Regarding housing, the UCL changes lease formats, resulting in a regime with no guarantees. Adding to the criticisms made by the cooperative movement, feminists stated this change in the conditions of access to housing could affect single-parent families headed by women even more, since they constitute the most precarious economic sector, with the worst salary conditions. Caggiano stressed that the same applies to fiscal measures such as the liberalization of payment conditions, something that worsens the precarious employment conditions of workers such as domestic workers.
With regard to education, the UCL modified the General Education Law of Uruguay, eliminating social participation and introducing privatization and commodification logics so that institutions become “service providers” and train people who can function for the market. Among the changes, what was once the “National Public Education System” is now the “National Education System.” The Children, Elementary, High school, Technical and Vocational Education Councils were eliminated and replaced by specific guidelines; as a consequence, there is no teacher participation in decision-making, and another article also eliminates student participation.
In the agricultural sector, the UCL makes changes to the National Colonization Institute (NCI), which grants land to small farmers. It withdraws the agency’s authority over more than 100,000 hectares and changes the requirements for settlement, eliminating the obligation to reside on the land. This allows the land to remain in the hands of people who neither live nor work on it, benefiting the country’s agricultural export sector.
This video by REDES-Friends of the Earth Uruguay explains (in Spanish) the setbacks posed by the UCL regarding changes in access to land in the country.
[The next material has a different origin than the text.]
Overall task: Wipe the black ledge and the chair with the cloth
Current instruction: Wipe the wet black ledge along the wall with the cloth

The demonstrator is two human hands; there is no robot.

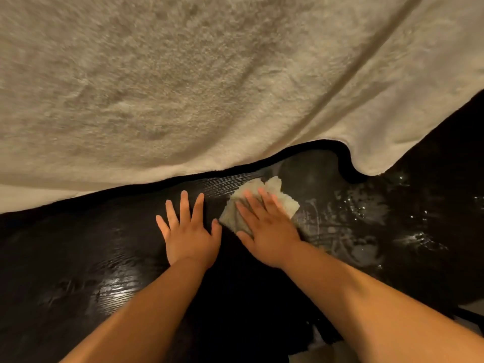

Tamara García emphasizes the main objective of the struggle: “We want the 135 articles of the UCL to be revoked, but, basically, what we want is to be able to have spaces to organize and articulate with the entire population, to be able to generate a broad front of defense of social issues and for the population to become more aware of and mobilized about what is happening. And to send a clear message to the right-wing in our country: this is not the way to legislate and they will not go over the great majorities.”